Terkait dengan laporan keuangan, Tri menyatakan bahwa dari awal memang tidak ada kesepakatan untuk melaporkan setiap bulannya. “Pada waktu Rp 32 juta Petra tidak pernah meminta laporan keuangan dan kita tidak punya agreement dengan Petra untuk membuat laporan keuangan, tidak ada pertanggungjawaban dari RW memberi laporan keuangan ke Petra,” ungkapnya.

Warga juga mengeluhkan kemacetan setiap harinya di pagi dan sore hari saat orang tua murid SMP dan SMA Kristen Petra 2 Surabaya mengantar atau menjemput anaknya.

“Petra itu jumlah siswanya sekitar 1.700, ini pengakuan Petra saat rapat di Komisi C. Kita katakan 1.000 saja itu setiap hari mengantar sekolah itu kita anggap 1.000 kendaraan masuk ke sini. Begitu juga pulang sekolahnya itu ya hampir 1.000 kendaraan. Sehingga membuat trouble. Padahal, masalah kemacetan itu kami 7 pintu itu kami buka semua dan masih macet,” bebernya.

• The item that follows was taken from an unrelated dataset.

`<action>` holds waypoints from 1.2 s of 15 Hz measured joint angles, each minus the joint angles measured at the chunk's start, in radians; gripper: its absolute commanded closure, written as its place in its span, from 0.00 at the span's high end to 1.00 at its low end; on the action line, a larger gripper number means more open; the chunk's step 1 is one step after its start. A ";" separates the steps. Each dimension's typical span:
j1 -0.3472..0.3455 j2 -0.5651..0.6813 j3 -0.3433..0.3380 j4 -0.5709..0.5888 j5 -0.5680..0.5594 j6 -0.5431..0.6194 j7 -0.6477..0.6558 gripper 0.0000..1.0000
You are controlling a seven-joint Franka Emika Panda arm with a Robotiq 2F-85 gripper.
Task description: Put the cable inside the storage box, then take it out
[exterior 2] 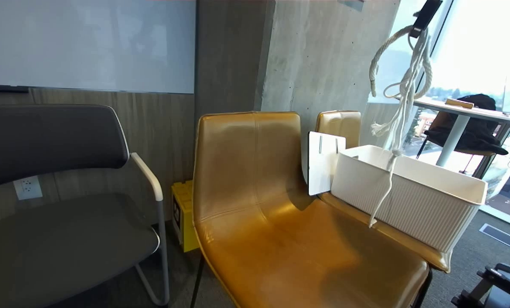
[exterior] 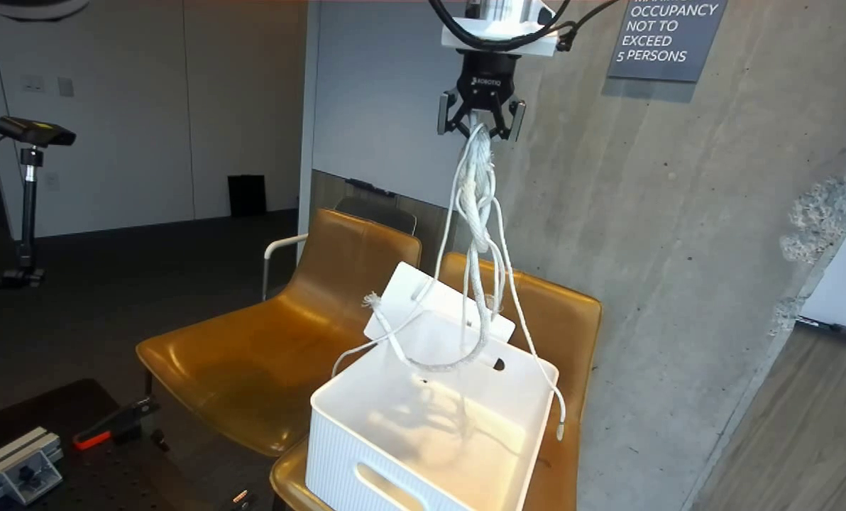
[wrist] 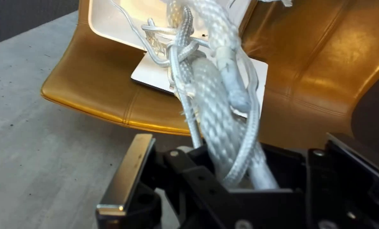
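Note:
The cable (exterior: 476,191), a knotted off-white bundle, hangs in the air from my gripper (exterior: 478,136). Its upper part sits deep between the fingers (wrist: 126,175), near the palm, while the fingertips stand apart on either side; the gripping spot itself is partly hidden. Below is the white storage box (exterior: 345,447), uncovered on top, its lid (exterior: 402,294) tilted up behind it. In an exterior view, one strand of the cable (exterior 2: 409,81) dangles in front of the outer wall of the box (exterior 2: 409,209). Lower loops hang over the box; whether they touch its rim, I cannot tell.
The box stands on a brown leather chair (exterior: 565,305), with another brown chair (exterior: 253,355) beside it. A concrete wall (exterior: 678,248) rises behind. A camera on a stand (exterior: 29,206) and a metal rail (exterior: 11,468) are at the left; a grey chair (exterior 2: 54,239) is farther off.

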 measured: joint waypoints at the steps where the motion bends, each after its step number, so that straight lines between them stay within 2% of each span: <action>1: 0.016 -0.034 0.013 -0.041 0.001 0.000 0.000 0.00; 10: 0.112 -0.342 0.091 -0.388 0.020 0.009 0.014 0.00; 13: 0.085 -0.388 0.064 -0.476 0.018 0.028 0.006 0.00; 18: -0.024 -0.392 -0.019 -0.564 0.019 0.086 -0.072 0.00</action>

“Kedua, untuk penurunan anak sekolah itu ada 3 tempat yang disediakan, perempatan Manyar Tirtomulyo, Tirtoasri ada 2. Itu macet sekali. Dengan macet seperti itu, kami merasa tidak nyaman. Karena pikiran kami kalau terjadi sesuatu misalnya ada kebakaran sementara Petra mengantar/jemput anak sekolah sementara pintu masuknya itu macet, terus mobil damkar harus segera menuju ke sini, bagaimana pertanggungjawabannya? Itulah yang menjadi persoalan di warga kami sehingga warga kami sebenarnya keberatan dengan adanya Petra di sini,” lanjutnya.